1. Field of the Invention
The present invention relates to an improved multilayer circuit board and a method of manufacture therefor. More particularly, the invention relates to a multilayer circuit board having circuit cores coated with a conformal layer of insulating material to reduce the risk of failures caused by impurities trapped during lamination, and a method of manufacture therefor.
2. Description of the Related Art
Multilayer circuit boards are typically manufactured by first fabricating individual circuit cores, stacking the circuit cores in a parallel relationship with insulating layers between each pair of circuit cores, and then laminating the assembly together. A circuit core may be an insulating substrate having a conductive circuit pattern on one or both sides, or may be a single sheet of conductor having perforations therein to provide the circuit pattern. The circuit patterns are formed on the surface of an insulating substrate by selectively plating or selectively etching using a photoresist, which is removed after the circuit patterns are formed. The circuit patterns are formed on single sheets of conductor by drilling or punching holes in a unique pattern.
Critical defects in a multilayer circuit board may arise during lamination of the circuit cores. During lamination, material from the insulating layers flows into and fills the spaces between the conductive elements of the circuit patterns. The problems become particularly acute when the space between the conductive elements approaches or is less than 0.0055 inches. Impurities from the insulating layers and the environment can be trapped into the circuit board. The impurities are either particles or surface contaminants. These impurities are known to later cause failures of the circuit board. The failures may be characterized as either intralevel or interlevel shorts resulting from impurities having insufficient dielectric properties. Intralevel shorts are those between circuit lines of the same circuit plane, or between circuit lines and plated thru holes interconnecting the circuit planes. Interlevel shorts are those between different circuit planes.
As the demand for improved circuit performance increases, the density of circuit lines in the conductive circuit pattern also increases. As the density of circuit lines increases, the average spacing between the circuit lines decreases, thereby increasing the risk of failures caused by shorting. Thus, modern demand for improved circuit performance has resulted in the recognition of a need to reduce the risk of failures caused by impurities trapped during lamination.
One technique which reduces the risk of failures caused by impurities trapped during lamination involves the use of permanent photoresists. The layers of photoresist are not removed following the formation of the conductive circuit patterns of the circuit planes. Instead, the photoresist remains permanently on the substrates and in the final laminated structure.
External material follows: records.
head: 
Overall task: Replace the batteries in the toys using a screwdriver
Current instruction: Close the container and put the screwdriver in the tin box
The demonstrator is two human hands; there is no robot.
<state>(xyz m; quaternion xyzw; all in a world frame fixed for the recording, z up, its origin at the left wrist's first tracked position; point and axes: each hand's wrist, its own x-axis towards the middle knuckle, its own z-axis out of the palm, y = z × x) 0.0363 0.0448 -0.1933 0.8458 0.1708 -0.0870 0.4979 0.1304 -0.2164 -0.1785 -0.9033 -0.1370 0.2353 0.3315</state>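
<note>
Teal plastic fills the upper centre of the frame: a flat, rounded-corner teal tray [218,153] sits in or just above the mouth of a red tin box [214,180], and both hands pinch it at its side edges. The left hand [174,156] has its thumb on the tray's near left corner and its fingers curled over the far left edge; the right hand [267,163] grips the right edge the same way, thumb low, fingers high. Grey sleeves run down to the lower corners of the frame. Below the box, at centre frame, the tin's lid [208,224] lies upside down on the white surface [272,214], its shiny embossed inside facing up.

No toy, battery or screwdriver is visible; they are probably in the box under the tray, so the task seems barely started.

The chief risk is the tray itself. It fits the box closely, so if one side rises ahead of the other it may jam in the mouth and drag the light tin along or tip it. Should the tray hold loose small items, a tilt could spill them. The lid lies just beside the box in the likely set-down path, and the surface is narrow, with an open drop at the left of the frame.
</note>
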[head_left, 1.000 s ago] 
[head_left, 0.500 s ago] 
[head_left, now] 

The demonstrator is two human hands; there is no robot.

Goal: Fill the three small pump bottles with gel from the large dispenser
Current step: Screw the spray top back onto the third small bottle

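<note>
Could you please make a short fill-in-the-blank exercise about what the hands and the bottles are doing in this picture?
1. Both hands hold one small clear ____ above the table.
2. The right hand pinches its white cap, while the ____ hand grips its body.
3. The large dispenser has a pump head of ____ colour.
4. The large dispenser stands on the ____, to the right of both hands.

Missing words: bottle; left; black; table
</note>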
The presence of the permanent photoresist during lamination reduces the likelihood of impurities being trapped in the spaces between the circuit lines during lamination and thereby bridging adjacent circuit pattern elements. However, while permanent photoresists fill in the spaces between the circuit lines, the top or bottom surfaces of the circuit lines remain exposed and impurities trapped during lamination may still cause short circuits. In addition, multilayer circuit boards manufactured with permanent photoresists suffer from unique defects not related to the trapping of impurities during lamination. More particularly, the necessity of providing photosensitivity in a layer allowed to remain in the final structure of the circuit board increases material and processing costs, and may also degrade the mechanical and electrical properties of the material.
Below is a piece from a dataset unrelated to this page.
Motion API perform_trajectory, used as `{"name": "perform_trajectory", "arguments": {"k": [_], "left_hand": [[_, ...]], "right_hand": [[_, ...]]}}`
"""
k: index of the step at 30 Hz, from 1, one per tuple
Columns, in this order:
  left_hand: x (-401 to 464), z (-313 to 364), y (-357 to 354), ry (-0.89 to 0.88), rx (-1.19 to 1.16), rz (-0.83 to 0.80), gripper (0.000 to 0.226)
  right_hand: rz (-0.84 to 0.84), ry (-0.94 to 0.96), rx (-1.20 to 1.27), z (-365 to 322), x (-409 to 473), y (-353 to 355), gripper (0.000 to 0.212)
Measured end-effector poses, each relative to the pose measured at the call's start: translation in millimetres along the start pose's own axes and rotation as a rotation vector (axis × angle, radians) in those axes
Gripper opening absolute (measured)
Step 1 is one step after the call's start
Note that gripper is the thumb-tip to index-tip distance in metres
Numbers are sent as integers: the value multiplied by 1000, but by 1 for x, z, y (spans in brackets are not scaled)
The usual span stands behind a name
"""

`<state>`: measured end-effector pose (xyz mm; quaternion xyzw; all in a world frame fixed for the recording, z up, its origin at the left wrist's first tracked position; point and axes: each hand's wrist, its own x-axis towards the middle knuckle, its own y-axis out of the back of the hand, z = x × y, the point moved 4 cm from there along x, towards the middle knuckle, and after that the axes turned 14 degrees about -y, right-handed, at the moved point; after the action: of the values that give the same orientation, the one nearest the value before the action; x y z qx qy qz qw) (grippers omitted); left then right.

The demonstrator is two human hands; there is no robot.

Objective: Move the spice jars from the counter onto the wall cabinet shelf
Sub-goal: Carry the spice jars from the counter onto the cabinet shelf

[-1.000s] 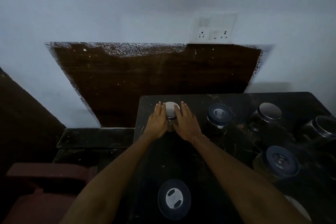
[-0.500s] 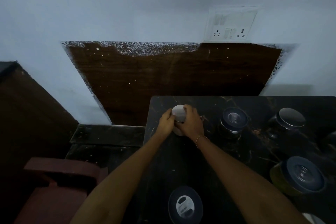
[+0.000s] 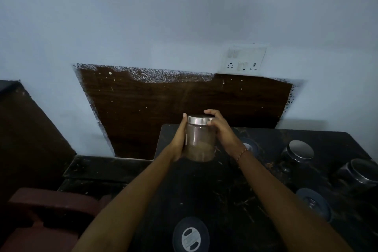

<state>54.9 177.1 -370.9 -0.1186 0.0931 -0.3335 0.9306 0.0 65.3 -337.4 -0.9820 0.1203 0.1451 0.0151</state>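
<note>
Brown-filled jar (image 3: 200, 143), base perhaps lifted, hides both hands' fingers (image 3: 210, 113).

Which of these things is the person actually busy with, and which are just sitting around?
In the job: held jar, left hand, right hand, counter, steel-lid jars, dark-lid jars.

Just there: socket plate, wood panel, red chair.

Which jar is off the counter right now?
The silver-lidded jar of brown powder, gripped between the left hand and right hand in front of the wood panel. The other jars, like the dark-lidded one, sit on the counter.
</note>
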Motion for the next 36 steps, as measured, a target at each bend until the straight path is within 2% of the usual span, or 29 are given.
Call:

Another technique which reduces the risk of failures caused by impurities trapped during lamination involves fabricating the individual circuit cores by laminating together sheets of dielectric material and sheets of pre-punched conductive material. The sheets of dielectric material are sandwiched between separate sheets of the pre-punched conductive material. The conductive material is pre-punched according to the desired conductive circuit patterns. During lamination, the dielectric material flows into the holes punched in the conductive sheets to form a flush surface laminate circuit core. Several circuit cores are then finally laminated together with insulating layers therebetween, as in the usual manner. The absence of spaces between the circuit lines during lamination reduces the likelihood of impurities being trapped and thereby bridging adjacent circuit pattern elements. Again, however, the top or bottom surfaces of the circuit lines are exposed during final lamination. Thus, impurities trapped during final lamination may still cause short circuits.